Os homens da PF cumprem mandados de prisão e busca e apreensão nas cidades de João Pessoa, Campina Grande, Massaranduba, Lagoa Seca, Serra Redonda, Monteiro e Zabelê. Eles investigam supostos desvios na distribuição da merenda escolar. As operações foram desencadeadas a partir das cidades de Monteiro (‘Operação Feudo’) e Campina Grande (‘Operação Famintos’). Ao todo, as ações contam com a participação de 260 policiais federais e 16 auditores da CGU.
Em João Pessoa, houve o cumprimento de mandados no edifício Tour D’Argent, localizado na Avenida Monteiro da Franca, em Manaíra. Já em Campina Grande, os alvos foram o Supermercado Maia e um prédio ao lado. Considerando as duas operações, estão sendo cumpridos 67 mandados de busca e apreensão em órgãos públicos e nas residências, escritórios e empresas dos investigados, bem como de 17 mandados de prisão. As ordens foram expedidas pelo Tribunal Regional Federal da 5ª Região e pela Justiça Federal de Campina Grande.
A primeira investigação visa desarticular esquema criminoso de fraudes em licitações e contratações na cidade de Campina Grande, nos anos de 2013 até 2019, com pagamentos vinculados a verbas do Programa Nacional de Alimentação Escolar (Pnae). A segunda investigação também apura delitos relacionados a licitações fraudadas e contratações irregulares no Município de Monteiro, envolvendo empresas que fornecem merenda escolar. Foi estipulado o bloqueio de bens e valores na ordem de R$ 13,5 milhões de reais, como uma estimativa preliminar do dano.
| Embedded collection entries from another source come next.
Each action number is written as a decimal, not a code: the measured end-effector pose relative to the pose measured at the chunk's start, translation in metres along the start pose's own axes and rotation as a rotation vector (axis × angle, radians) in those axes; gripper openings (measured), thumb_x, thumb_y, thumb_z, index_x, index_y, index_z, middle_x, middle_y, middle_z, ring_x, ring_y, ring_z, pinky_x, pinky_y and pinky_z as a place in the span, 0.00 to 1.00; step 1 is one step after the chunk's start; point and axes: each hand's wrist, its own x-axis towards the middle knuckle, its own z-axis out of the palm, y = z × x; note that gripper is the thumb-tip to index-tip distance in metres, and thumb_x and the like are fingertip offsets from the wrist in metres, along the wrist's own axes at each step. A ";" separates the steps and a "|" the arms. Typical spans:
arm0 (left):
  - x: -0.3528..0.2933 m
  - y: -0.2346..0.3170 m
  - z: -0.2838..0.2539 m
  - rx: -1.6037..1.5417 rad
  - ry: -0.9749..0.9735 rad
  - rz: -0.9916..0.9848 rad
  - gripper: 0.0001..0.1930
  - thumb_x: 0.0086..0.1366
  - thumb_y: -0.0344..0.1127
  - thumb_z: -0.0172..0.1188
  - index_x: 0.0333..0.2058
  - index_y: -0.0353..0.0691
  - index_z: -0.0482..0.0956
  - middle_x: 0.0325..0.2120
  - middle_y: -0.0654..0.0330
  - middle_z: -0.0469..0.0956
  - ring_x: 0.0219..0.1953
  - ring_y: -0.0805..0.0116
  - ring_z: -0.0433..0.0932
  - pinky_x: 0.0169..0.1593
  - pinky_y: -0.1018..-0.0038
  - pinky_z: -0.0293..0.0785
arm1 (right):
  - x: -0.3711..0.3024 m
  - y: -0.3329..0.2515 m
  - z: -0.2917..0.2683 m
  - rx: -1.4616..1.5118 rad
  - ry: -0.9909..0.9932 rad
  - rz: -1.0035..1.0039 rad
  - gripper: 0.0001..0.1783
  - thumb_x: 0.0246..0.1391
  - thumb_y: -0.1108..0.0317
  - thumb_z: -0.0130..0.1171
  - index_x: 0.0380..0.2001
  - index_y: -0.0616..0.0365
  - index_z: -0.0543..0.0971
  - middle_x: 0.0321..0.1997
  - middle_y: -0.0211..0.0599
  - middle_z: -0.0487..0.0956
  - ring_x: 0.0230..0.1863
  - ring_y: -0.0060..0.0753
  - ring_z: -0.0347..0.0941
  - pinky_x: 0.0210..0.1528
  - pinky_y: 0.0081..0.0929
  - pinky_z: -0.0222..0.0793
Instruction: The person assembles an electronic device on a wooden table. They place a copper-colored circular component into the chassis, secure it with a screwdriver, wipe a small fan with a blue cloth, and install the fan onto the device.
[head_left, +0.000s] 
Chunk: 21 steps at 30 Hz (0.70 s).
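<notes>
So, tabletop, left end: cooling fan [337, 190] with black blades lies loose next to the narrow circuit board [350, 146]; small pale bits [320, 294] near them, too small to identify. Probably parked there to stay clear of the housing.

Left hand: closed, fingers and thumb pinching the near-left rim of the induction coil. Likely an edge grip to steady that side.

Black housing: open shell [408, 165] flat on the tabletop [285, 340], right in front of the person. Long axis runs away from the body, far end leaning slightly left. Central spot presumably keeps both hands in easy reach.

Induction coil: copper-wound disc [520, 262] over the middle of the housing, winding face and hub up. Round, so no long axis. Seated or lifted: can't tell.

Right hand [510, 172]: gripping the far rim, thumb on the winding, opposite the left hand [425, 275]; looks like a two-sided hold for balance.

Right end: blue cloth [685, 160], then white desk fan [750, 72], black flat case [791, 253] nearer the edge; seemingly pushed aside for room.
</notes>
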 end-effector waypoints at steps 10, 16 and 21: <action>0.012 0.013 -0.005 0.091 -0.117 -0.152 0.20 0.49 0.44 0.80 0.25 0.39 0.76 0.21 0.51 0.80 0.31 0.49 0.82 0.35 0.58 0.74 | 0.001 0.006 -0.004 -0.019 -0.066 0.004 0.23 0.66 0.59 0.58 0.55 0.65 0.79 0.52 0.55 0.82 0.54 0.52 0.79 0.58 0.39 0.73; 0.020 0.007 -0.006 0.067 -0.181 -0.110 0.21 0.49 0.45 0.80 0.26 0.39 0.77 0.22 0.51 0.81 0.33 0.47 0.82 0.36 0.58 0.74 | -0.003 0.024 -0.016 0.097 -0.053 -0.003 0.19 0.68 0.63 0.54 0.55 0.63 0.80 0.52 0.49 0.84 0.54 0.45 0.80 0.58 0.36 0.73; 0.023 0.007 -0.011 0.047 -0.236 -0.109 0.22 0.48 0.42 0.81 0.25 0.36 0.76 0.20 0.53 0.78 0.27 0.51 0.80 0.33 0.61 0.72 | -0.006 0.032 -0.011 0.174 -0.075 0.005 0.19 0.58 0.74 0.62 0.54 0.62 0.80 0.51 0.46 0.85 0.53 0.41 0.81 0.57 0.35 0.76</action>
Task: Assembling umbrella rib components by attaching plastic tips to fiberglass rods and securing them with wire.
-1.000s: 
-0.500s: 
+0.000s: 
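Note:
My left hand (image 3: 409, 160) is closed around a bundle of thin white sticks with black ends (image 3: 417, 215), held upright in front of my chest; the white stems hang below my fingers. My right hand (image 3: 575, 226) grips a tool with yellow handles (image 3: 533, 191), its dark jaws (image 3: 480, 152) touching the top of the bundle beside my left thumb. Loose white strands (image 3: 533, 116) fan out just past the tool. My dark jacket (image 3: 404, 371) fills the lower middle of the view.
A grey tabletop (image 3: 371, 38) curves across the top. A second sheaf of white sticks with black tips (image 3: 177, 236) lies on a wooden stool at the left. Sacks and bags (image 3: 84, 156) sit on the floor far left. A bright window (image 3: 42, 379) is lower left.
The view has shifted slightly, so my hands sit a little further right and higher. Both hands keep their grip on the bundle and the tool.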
Os investigados responderão, de acordo com suas condutas, pelos crimes de fraudes em licitação, superfaturamento de contratos, lavagem de dinheiro e organização criminosa, cujas penas, somadas, poderão ultrapassar os 20 anos de reclusão.
O nome da ‘Operação Famintos’ é uma alusão à voracidade demonstrada pelos investigados em direcionar as contratações para o grupo criminoso. Já o nome ‘Feudo’ remete ao vínculo familiar entre os integrantes do grupo criminoso atuante em Monteiro.